Стихотворение Камерона заканчивается риторическим вопросом:

Что люди будут говорить о нас,

Феспийцах в Фермопилах?

Что ж, на самом деле, очень многое: сегодня, например, существует официальный мемориал семистам феспийцам наряду с памятником спартанцам в самих Фермопилах. Но мы должны со всей откровенностью добавить то, чего не сказали феспийцы Камерона: пожертвовав семью сотнями, они, похоже, пожертвовали абсолютно каждым феспийцем, который мог позволить себе экипировку гоплита — все сто процентов корпуса гоплитов против всего четырех процентов со стороны спартанцев. Отрезвляющая, но также и облагораживающая мысль.

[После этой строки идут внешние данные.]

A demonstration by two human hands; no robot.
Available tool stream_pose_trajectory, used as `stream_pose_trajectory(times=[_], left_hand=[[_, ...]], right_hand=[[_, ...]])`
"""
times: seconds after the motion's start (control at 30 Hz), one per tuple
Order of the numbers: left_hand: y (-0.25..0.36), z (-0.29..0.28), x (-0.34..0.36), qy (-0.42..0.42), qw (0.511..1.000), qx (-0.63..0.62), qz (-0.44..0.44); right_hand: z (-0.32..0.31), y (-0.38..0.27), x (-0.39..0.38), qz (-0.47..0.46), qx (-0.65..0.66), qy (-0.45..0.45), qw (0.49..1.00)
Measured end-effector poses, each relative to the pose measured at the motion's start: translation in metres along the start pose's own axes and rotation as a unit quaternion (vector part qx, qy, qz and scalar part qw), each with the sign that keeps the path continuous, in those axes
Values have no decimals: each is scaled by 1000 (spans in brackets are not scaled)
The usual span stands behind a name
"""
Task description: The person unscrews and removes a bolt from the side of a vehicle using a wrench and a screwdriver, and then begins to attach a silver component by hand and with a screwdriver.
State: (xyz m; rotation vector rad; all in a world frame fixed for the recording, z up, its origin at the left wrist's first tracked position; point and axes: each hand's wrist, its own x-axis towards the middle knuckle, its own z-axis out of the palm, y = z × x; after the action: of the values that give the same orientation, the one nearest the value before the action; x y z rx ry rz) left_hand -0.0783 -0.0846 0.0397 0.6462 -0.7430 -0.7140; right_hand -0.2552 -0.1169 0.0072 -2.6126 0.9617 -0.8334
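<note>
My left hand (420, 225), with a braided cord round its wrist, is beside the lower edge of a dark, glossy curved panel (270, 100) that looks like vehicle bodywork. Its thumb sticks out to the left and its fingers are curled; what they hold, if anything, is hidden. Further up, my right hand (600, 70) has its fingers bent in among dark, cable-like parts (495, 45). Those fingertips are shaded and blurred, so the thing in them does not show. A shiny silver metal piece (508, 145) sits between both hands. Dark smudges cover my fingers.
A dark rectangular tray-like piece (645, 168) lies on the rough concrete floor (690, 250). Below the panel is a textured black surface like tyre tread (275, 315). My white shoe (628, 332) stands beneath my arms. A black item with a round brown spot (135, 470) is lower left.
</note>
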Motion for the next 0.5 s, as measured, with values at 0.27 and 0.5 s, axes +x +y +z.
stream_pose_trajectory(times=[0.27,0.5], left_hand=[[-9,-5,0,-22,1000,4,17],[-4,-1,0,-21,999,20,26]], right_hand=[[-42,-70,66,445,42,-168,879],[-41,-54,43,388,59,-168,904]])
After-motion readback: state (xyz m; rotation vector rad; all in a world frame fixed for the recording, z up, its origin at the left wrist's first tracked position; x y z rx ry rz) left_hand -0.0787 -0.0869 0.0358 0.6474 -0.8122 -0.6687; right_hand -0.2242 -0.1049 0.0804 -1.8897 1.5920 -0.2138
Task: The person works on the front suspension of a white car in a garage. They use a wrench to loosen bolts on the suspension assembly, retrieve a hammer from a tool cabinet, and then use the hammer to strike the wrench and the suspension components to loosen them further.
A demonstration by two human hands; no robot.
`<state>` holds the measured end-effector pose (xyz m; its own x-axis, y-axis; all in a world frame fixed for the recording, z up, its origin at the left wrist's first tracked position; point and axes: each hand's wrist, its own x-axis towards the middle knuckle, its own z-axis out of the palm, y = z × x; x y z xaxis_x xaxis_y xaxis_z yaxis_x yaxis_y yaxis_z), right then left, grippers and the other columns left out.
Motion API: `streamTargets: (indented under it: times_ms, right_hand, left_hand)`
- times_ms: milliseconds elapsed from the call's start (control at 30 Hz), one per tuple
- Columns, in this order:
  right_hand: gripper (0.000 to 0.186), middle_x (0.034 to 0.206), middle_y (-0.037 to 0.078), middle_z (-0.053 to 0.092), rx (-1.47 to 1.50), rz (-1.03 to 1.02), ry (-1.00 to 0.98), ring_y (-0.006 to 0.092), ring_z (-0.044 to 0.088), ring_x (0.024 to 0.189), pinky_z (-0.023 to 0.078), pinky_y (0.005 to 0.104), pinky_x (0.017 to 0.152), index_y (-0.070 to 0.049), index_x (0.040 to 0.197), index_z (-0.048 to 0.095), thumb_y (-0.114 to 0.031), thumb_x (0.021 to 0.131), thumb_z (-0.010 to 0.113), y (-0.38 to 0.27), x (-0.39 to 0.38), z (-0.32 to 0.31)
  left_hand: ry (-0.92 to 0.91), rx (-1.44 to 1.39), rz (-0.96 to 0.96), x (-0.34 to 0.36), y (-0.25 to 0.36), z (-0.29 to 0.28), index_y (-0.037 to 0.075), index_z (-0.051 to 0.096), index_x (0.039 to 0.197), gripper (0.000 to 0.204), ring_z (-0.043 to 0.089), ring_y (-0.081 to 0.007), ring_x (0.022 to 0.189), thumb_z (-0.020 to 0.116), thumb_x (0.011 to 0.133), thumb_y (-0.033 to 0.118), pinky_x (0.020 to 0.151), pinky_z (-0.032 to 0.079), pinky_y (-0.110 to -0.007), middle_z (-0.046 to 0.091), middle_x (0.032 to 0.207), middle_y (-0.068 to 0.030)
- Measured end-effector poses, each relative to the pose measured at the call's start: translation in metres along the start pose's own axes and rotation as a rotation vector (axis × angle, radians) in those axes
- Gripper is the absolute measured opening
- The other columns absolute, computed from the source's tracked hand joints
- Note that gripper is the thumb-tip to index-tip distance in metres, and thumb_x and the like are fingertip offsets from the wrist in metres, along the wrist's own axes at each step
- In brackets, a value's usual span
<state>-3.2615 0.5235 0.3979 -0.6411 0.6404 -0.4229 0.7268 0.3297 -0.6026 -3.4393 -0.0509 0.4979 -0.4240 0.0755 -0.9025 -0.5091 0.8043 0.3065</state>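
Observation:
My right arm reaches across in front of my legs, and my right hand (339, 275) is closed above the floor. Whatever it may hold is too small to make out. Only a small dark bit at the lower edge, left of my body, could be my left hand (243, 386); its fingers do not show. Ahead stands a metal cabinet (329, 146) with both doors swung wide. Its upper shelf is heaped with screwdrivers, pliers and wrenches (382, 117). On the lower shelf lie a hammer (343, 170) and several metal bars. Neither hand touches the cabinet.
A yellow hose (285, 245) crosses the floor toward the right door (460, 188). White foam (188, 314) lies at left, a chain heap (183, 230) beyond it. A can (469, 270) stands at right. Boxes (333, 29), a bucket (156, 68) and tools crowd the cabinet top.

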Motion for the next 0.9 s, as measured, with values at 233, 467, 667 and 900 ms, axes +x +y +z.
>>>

Но вот разразилась Вторая мировая война, и даже разочарованный У.Х. Оден смог слегка вдохновиться Фермопилами в своем постбрехтовском стихотворении «Сначала харч, потом мораль». «Все, что мы просим, — писал он, — это:

Хороший обед, чтобы бодро

маршировать левой

и удержать Фермопилы».

Для реального жизненно важного поведения в первые ужасные годы той войны этот простой призыв бледнеет на фоне смысла легенды о Леониде. Леонид и его «три сотни» оказались столь же важными «Немногими» для истории Древней Греции и Спарты, как для британской истории летчики в битве за Британию, которых приветствовал премьер-министр Уинстон Черчилль в 1940 году, и сравнение между ними было очевидным. Вопреки широко распространенному заблуждению, Англия не была единственной европейской страной, в 1940 году все еще активно противостоявшей нацистской Германии и державам фашистской оси. Была еще Греция, как было известно из первых рук Робину Берну, британскому историку классической древности, заброшенному на парашюте в тыл в качестве офицера связи вместе с другими историками. Позже он трогательно посвятил свою превосходную монографию 1962 года Персия и греки «Грекам 1940 года», косвенно напоминая своим читателям, что в то время у Британской империи в Европе был единственный союзник, который еще не был ни под нацистско-фашистским ярмом, ни зависимым от советской империи (тогда еще связанной пактом о ненападении с Германией). Подтекст у Берна заключался в том, что в 1940 году греки, заявив решительное «нет» попытке оккупации страны итальянскими фашистскими союзниками Гитлера, повели себя вполне достойно своих предшественников в Фермопилах 480 года. Тень лорда Байрона безусловно кивнула бы им в знак согласия и одобрения.

Однако не у всех профессиональных историков античности так сияли глаза. К июню 1941 года грекам не удалось предотвратить оккупацию своей страны нацистской Германией, чьи вооруженные силы почти неизбежно вторглись через Фермопилы. Через три года, в критическом 1944 году, когда Греция все еще была оккупирована, вышел примечательный коллективный труд Слава, что является Грецией, дань уважения современным грекам. В своем разделе Маркус Нибур Тод из Оксфордского университета, вопреки соблазну крайнего восхваления ключевой роли спартанцев в освобождении Греции от потенциальных иноземных захватчиков, дал выверенную научную оценку, которая не посрамила бы Геродота[121].

Столь же дефляционным было элегическое стихотворение Константина Трипаниса «Феромопилы 1941», которое заканчивается словами:

Чужестранец еще придет в Спарту,

Но он известит о смерти австралийского фермера.

Леонид просто был раньше.

Это раздражающее культурное вторжение из Нового Света и обманчивое сальто назад в 480 г. до Р.Х. — литературные тропы, вполне достойные выдающегося университетского профессора, министра культуры в греческом правительстве, редактора и переводчика великолепной Penguin Book of Greek Verse (1971).

Возможно, в тот период мировой истории было невредно воздержаться от чрезмерного восхваления древних спартанцев. Ибо в годы Второй мировой войны не только предположительно хорошие парни воспевали Фермопилы. Нацистский Третий рейх занимался тем же самым. Он воистину породил свою долю «спартоманов», как немецкий историк античности Стефан Ребених сочувственно называл тех, кто «восторгался идеей того, что люди на берегах Рейна и Эврота были связаны в расовом отношении и имели общее нордическое происхождение». В 1936 году, во время «Гитлеровских игр», пропагандистских Берлинских Олимпийских игр, этот тип расового мистицизма спровоцировал неистовое возбуждение. Раскопки Немецкого института археологии на афинском кладбище Керамикос обнаружили опознаваемые скелеты спартанцев, некоторым из которых были даже присвоены имена в сопровождающей почтительной надписи.